AIM OF THE EXERCISE |
Copy out the data word for word. The images are not part of the copy.

COLLECTED DATA |
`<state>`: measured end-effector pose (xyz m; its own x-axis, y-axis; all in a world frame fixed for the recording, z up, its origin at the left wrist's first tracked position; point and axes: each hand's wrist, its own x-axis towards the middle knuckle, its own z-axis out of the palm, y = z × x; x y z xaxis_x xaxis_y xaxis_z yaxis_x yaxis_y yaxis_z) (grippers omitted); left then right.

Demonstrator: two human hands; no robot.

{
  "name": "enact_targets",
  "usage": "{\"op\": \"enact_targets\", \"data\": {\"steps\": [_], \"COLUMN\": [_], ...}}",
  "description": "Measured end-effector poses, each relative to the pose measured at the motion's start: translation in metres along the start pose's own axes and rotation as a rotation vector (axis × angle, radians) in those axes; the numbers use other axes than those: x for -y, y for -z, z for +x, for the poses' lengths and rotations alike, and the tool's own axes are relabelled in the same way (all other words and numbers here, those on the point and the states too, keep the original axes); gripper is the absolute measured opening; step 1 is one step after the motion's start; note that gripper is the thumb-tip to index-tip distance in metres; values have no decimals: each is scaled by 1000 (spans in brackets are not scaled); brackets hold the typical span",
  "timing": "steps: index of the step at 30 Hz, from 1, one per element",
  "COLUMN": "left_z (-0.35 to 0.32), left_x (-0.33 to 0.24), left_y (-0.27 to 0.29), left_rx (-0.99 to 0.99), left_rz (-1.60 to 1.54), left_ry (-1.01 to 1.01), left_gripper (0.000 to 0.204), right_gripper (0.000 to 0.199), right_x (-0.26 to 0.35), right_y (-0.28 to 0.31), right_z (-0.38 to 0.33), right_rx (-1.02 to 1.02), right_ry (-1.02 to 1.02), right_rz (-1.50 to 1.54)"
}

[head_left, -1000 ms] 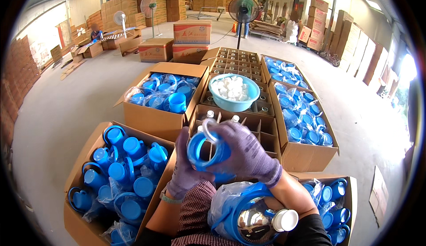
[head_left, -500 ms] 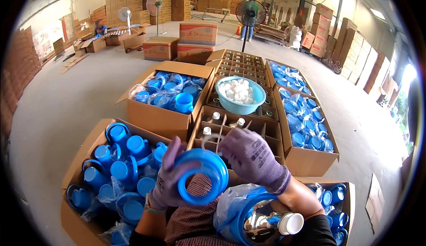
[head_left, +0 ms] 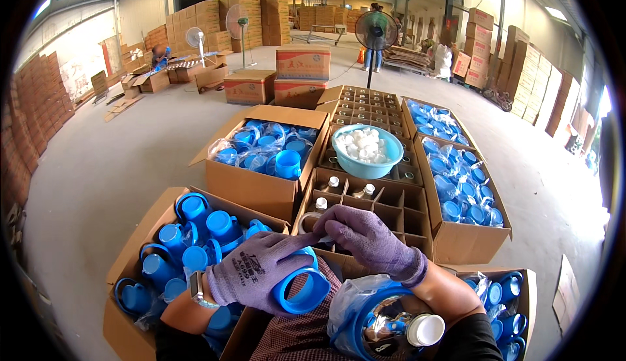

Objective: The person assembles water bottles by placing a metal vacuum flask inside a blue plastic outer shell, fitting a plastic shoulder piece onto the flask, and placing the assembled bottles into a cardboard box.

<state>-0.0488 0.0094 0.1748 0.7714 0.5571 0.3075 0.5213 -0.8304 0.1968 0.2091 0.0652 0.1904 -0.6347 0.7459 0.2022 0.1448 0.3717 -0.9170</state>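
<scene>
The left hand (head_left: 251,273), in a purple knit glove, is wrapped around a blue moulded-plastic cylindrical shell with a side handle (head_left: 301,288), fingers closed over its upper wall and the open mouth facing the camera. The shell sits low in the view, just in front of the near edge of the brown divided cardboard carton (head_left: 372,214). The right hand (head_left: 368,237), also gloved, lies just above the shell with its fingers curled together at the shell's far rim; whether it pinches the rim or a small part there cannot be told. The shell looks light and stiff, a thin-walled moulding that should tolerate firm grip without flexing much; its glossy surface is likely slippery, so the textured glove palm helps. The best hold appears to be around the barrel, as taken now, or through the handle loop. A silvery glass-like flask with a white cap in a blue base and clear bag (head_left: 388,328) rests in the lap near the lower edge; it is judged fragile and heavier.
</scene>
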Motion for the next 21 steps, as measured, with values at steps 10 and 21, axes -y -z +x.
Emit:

SOLUTION FOR THIS PROBLEM |
`<state>`: measured end-effector pose (xyz m; its own x-axis, y-axis; all in a world frame fixed for the recording, z up, its origin at the left wrist's first tracked position; point and axes: each hand's wrist, its own x-axis towards the middle knuckle, its own z-axis out of the palm, y = z × x; x y z xaxis_x xaxis_y xaxis_z yaxis_x yaxis_y yaxis_z) (grippers omitted); left then right.

Demonstrator: two human hands; no robot.

{
  "name": "enact_targets",
  "usage": "{\"op\": \"enact_targets\", \"data\": {\"steps\": [_], \"COLUMN\": [_], ...}}",
  "description": "Measured end-effector poses, each relative to the pose measured at the motion's start: translation in metres along the start pose's own axes and rotation as a rotation vector (axis × angle, radians) in those axes; the numbers use other axes than those: x for -y, y for -z, z for +x, for the poses' lengths and rotations alike, and the tool's own axes are relabelled in the same way (all other words and numbers here, those on the point and the states too, keep the original axes); gripper is the absolute measured opening; step 1 is one step after the motion's start; note that gripper is the thumb-tip to index-tip distance in metres; values have no decimals: each is scaled by 1000 (spans in brackets are not scaled); brackets hold the typical span",
  "timing": "steps: index of the step at 30 Hz, from 1, one per element",
  "COLUMN": "left_z (-0.35 to 0.32), left_x (-0.33 to 0.24), left_y (-0.27 to 0.29), left_rx (-0.99 to 0.99), left_rz (-1.60 to 1.54), left_ry (-1.01 to 1.01), left_gripper (0.000 to 0.204), right_gripper (0.000 to 0.199), right_x (-0.26 to 0.35), right_y (-0.28 to 0.31), right_z (-0.38 to 0.33), right_rx (-1.02 to 1.02), right_ry (-1.02 to 1.02), right_rz (-1.50 to 1.54)"
}

[head_left, -1000 ms] 
[head_left, -500 ms] 
[head_left, +0 ms] 

Objective: The person assembles water bottles by placing a metal vacuum flask inside a blue plastic outer shell, fitting a plastic shoulder piece onto the flask, and placing the assembled bottles into a cardboard box.

<state>-0.0488 0.0094 0.1748 0.7714 0.5571 0.3075 0.5213 -0.8304 0.1968 0.2091 0.0652 0.1904 -0.6347 0.7459 0.2022 0.1448 0.3717 -0.9170</state>
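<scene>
The left hand (head_left: 251,273), in a purple knit glove, is wrapped around a blue moulded-plastic cylindrical shell with a side handle (head_left: 301,288), fingers closed over its upper wall and the open mouth facing the camera. The shell sits low in the view, just in front of the near edge of the brown divided cardboard carton (head_left: 372,214). The right hand (head_left: 368,237), also gloved, lies just above the shell with its fingers curled together at the shell's far rim; whether it pinches the rim or a small part there cannot be told. The shell looks light and stiff, a thin-walled moulding that should tolerate firm grip without flexing much; its glossy surface is likely slippery, so the textured glove palm helps. The best hold appears to be around the barrel, as taken now, or through the handle loop. A silvery glass-like flask with a white cap in a blue base and clear bag (head_left: 388,328) rests in the lap near the lower edge; it is judged fragile and heavier.
</scene>
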Motion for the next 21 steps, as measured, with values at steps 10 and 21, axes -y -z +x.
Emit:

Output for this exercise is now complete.